## Exercise description
Take the data from its first line. Print each line exactly until the line containing "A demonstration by" has been printed too.

↓↓↓

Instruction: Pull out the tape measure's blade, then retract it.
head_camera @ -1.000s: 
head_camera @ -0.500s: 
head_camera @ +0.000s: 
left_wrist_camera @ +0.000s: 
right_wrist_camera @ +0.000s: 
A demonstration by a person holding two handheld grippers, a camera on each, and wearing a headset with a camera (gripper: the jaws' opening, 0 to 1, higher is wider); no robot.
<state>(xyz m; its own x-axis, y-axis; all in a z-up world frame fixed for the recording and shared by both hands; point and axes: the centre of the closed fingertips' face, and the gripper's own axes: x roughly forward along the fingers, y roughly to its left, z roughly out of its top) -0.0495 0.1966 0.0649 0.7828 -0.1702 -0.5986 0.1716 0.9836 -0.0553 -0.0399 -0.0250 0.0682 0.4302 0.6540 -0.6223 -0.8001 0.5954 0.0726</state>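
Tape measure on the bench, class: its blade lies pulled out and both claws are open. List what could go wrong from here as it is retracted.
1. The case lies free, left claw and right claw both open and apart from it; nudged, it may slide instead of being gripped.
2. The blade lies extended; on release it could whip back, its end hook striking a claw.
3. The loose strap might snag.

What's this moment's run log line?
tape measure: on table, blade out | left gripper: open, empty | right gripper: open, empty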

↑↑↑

## Solution to this problem
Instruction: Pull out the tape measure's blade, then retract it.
head_camera @ -1.000s: 
head_camera @ -0.500s: 
head_camera @ +0.000s: 
left_wrist_camera @ +0.000s: 
right_wrist_camera @ +0.000s: 
A demonstration by a person holding two handheld grippers, a camera on each, and wearing a headset with a camera (gripper: the jaws' opening, 0 to 1, higher is wider); no robot.

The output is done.